Excellent material, easy to read & understand!


----------



## Knottymare (Sep 23, 2012)

Well done and very helpful!


----------



## targetsmom (Sep 23, 2012)

Yesterday was the 4-H meeting where we covered this material and discovered that 2 of the weanlings (the 2 biggest) had already gained weight since weaning the week of August 26!! Length is the same on all 3, but heart girth increased as much as 2 inches on our largest weanling (Clyde).

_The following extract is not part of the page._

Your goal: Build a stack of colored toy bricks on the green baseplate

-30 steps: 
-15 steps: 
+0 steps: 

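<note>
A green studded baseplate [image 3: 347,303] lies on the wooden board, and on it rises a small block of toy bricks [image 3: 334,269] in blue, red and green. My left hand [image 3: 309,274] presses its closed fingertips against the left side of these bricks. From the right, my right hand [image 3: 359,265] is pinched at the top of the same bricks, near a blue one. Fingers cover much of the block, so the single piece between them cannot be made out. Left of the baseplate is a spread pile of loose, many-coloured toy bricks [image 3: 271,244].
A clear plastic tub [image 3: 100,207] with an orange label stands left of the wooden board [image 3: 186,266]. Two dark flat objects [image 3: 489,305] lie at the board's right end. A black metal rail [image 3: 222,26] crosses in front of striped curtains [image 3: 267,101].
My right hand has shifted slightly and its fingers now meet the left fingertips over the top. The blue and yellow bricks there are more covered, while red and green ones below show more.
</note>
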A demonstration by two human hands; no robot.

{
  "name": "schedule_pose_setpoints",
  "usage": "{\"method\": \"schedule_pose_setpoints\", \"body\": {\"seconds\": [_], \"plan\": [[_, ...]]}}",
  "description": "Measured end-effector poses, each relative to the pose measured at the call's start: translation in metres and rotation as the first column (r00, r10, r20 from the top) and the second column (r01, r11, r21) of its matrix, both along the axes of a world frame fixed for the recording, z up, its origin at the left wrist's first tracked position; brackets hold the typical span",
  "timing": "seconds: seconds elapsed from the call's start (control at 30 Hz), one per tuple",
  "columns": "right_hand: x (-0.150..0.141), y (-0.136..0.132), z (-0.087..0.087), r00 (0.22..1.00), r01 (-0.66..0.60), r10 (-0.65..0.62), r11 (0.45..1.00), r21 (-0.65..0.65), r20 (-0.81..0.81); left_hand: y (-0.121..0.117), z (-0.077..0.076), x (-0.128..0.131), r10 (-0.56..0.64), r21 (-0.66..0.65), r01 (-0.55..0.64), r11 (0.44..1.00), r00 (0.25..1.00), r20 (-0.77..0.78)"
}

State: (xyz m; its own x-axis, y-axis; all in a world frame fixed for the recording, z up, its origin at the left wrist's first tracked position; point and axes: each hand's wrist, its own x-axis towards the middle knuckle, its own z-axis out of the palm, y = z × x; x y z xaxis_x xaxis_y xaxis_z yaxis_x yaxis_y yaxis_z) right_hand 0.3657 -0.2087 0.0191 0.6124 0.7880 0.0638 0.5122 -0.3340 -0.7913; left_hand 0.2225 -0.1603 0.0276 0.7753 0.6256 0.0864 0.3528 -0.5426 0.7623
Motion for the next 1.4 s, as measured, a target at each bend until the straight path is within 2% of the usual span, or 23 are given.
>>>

We also had a simple trail course set up and members could pick which mini to take through it. The weanlings were popular and each got to go through it twice (with a break in between) by different members. All walked through the wading pool with water in it, over the poles, through the waterfall obstacle, and stood to have the hula hoop moved over their bodies.


----------



## jandjmc (Sep 23, 2012)

Hi Targetsmom;

Loved the info and soooo great for your weanlings to be out and about! A question about the "cold turkey" approach.. have you compared "cold turkey" and gradual weaning?


----------



## targetsmom (Sep 23, 2012)

I have not had enough foals to do much comparison so have only done "cold turkey" myself. We had actually planned to do it more gradually this year but then read somewhere (on this forum I am sure!) that all you do when you do it gradually is spread out the stress, not reduce the total amount. Once things settled down a bit after 3 hours, I really didn't want to have to go through this all over gain the next day, to be honest. Plus I stopped the mare's grain and am not sure how well you can dry up the mares if you wean gradually. The screaming went on for several days but the frantic fence running, trying to jump over fences, etc. had stopped within a few hours. I am sure a lot depends on how many you wean, how much they have been handled and a host of other factors, but I am glad we did it cold turkey.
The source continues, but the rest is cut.